Remember these guys?
Federal authorities touted the arrests of nine members of a Michigan militia as a pre-emptive strike against homegrown terrorists, declaring at an initial court hearing that the suspects with "dark hearts and evil intent" wanted to go to war against the government.
Five weeks later, prosecutors are scrambling to regroup after a judge questioned the strength of their evidence by ordering the so-called rebels released until trial and saying they had a right to "engage in hate-filled, venomous speech."
If you read that carefully, you'll notice something. "Dark hearts," "evil intent," "hate-filled, venomous" and such are adjectives. And they are probably accurate adjectives in the case of these bozos. But for a crime to take place, you need verbs. I wouldn't argue that the Hutaree are harmless, but being a bunch of jerks still isn't it a federal crime per se. If it were, Fred Phelps would be in Supermax right now.
Meanwhile, in hate-filled, venomous Arizona, we have this:
The FBI will assist in the investigation of a suspicious envelope addressed to Gov. Jan Brewer that an employee at the Capitol opened Tuesday, sending the Executive Tower into one-hour lockdown after a white powder spilled from the envelope onto a computer.
I wasn't aware that the Hutaree had weighed in on the Arizona controversy.
And there's this:
Shahzad's behavior sometimes seemed odd to his neighbors, and he surprised a real estate broker he hardly knew with his outspokenness about President George W. Bush and the Iraq war.
"He mentioned that he didn't like Bush policies in Iraq," said Igor Djuric, who represented Shahzad in 2004 when he was buying a home.
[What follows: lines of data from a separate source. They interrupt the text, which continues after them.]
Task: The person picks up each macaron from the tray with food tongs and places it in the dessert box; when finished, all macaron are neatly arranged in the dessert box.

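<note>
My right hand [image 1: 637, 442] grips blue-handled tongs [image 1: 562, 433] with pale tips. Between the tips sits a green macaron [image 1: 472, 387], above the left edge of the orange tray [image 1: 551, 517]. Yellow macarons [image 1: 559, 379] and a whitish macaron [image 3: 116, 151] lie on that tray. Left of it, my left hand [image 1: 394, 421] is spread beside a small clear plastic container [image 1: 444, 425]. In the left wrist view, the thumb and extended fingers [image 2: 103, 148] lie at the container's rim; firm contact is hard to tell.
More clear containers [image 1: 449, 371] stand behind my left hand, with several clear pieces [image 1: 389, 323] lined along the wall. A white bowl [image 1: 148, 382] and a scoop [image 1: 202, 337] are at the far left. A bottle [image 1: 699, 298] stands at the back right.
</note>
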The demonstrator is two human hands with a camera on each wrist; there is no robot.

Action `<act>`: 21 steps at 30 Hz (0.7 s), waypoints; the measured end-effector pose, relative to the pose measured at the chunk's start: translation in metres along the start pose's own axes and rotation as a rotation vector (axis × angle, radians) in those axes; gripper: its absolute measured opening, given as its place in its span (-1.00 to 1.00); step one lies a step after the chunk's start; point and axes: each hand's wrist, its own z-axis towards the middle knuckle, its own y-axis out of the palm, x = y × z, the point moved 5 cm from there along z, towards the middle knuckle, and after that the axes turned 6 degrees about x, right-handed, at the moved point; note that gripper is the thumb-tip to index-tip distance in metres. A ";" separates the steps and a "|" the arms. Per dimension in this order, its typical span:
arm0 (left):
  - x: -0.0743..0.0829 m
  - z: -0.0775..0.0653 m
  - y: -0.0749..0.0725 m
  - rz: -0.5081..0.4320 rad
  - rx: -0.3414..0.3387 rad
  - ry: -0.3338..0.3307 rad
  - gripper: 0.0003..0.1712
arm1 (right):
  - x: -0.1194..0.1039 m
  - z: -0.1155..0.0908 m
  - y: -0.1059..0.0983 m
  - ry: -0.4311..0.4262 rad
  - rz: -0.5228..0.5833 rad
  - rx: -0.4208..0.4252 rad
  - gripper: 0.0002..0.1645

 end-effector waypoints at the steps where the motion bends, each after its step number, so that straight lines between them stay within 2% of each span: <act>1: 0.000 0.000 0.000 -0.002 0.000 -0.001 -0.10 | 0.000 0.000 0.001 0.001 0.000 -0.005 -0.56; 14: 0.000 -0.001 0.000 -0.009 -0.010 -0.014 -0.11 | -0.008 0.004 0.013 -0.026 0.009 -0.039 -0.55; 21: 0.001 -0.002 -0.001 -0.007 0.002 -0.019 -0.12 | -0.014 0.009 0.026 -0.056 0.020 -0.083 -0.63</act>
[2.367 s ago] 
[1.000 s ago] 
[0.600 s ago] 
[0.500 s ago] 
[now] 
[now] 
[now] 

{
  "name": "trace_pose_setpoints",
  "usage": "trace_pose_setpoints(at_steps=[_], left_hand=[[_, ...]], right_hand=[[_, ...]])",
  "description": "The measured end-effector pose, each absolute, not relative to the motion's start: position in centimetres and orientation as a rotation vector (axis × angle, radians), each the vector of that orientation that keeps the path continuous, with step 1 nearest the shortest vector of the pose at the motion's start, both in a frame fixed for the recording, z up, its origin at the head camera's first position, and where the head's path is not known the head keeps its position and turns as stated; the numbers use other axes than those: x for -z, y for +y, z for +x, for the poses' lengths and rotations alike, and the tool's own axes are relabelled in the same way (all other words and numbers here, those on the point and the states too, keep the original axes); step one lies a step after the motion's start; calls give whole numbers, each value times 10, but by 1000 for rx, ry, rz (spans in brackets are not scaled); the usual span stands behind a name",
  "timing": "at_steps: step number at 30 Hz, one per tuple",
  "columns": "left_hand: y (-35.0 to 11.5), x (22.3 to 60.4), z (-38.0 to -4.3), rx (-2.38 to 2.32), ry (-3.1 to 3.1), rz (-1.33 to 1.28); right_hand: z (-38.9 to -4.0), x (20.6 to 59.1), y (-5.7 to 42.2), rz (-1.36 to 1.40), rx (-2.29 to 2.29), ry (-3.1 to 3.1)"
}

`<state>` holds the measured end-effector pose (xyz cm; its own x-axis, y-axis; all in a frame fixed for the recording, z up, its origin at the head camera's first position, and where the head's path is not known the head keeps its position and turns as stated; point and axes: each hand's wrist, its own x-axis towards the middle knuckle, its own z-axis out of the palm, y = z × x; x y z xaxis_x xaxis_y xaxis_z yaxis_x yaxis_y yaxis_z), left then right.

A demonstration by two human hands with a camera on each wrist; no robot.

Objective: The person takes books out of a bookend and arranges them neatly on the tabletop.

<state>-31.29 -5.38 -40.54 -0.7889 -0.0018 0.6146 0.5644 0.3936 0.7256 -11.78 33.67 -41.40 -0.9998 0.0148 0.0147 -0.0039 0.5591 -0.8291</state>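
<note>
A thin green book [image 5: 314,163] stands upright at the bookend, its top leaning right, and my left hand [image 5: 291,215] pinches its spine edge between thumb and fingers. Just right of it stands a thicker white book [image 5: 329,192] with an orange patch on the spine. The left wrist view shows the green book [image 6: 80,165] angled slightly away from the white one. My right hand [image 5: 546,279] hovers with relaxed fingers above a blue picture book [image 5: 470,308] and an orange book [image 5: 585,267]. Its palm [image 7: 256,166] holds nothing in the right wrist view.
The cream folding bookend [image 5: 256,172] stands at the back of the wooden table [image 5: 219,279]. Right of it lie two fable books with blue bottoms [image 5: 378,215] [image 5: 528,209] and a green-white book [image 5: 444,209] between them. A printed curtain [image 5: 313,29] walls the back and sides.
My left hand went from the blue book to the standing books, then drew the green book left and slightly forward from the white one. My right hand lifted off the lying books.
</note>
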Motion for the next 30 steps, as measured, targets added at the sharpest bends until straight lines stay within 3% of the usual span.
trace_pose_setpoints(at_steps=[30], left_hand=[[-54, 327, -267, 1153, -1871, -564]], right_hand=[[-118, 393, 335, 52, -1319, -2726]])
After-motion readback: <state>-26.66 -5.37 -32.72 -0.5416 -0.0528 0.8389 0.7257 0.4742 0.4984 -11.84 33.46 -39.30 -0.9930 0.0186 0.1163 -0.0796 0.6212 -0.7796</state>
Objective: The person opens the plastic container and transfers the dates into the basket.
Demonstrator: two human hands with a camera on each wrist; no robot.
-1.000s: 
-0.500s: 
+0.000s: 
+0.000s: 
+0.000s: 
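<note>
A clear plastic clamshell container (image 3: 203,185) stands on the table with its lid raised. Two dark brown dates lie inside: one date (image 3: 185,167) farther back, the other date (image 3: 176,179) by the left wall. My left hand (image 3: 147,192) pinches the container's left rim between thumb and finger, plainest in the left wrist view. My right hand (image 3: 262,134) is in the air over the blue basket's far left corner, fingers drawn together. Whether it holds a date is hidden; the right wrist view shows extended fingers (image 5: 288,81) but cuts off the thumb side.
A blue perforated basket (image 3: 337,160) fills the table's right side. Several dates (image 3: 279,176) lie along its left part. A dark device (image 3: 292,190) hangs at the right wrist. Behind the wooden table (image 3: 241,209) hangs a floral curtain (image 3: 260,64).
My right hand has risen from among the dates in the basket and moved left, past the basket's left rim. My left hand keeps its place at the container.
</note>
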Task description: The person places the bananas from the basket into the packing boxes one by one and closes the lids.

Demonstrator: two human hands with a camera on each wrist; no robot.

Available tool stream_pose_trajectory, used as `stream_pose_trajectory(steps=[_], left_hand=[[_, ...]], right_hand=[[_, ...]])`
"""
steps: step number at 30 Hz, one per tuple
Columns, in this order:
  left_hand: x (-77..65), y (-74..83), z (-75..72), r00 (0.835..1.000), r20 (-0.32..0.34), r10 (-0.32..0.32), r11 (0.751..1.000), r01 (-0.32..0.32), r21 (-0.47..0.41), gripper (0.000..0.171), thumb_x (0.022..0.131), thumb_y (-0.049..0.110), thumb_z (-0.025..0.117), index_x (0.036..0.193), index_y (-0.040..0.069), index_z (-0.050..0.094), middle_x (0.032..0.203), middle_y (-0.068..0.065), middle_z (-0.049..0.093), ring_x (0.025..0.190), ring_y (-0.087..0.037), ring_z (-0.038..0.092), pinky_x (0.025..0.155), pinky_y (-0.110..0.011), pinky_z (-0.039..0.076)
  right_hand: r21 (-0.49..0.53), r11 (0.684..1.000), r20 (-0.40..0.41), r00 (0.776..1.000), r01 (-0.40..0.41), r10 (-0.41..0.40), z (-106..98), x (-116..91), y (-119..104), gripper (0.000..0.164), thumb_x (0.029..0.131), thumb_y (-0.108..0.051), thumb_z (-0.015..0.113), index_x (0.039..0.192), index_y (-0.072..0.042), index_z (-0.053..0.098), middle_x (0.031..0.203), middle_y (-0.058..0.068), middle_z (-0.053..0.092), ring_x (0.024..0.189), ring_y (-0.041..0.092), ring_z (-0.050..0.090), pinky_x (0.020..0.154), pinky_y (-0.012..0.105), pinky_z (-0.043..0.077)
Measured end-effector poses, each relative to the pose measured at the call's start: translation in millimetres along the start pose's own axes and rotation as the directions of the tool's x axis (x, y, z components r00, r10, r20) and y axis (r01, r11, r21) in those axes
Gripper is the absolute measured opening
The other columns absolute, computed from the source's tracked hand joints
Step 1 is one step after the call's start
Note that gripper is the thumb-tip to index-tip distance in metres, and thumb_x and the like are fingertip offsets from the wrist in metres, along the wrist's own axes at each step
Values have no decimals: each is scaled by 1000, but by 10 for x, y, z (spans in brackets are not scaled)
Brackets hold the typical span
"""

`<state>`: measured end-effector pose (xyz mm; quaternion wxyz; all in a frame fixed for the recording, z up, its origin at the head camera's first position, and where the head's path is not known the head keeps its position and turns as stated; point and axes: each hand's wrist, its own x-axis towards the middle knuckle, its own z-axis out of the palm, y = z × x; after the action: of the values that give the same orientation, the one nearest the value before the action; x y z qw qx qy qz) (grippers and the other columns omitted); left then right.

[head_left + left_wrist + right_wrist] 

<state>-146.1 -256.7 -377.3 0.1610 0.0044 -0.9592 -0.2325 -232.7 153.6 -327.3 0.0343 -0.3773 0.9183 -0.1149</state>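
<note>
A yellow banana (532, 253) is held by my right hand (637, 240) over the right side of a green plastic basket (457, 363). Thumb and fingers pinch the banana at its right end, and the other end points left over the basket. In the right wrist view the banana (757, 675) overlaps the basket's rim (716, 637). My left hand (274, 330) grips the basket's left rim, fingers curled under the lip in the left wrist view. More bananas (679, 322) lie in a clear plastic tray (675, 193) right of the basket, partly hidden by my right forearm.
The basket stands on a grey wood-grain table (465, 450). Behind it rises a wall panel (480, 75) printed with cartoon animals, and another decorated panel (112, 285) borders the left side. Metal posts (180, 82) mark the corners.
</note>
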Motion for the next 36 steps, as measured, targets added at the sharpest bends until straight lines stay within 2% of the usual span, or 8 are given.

Djuric said he couldn't remember the exact words Shahzad used about Bush but "something to the effect of he doesn't know what he's doing and it's the wrong thing that he's doing."
"I don't know if he mentioned 9/11," Djuric said, "but something like that, Iraq has nothing to do with anything."
That was pretty much the conventional wisdom, right down the line. Go figure.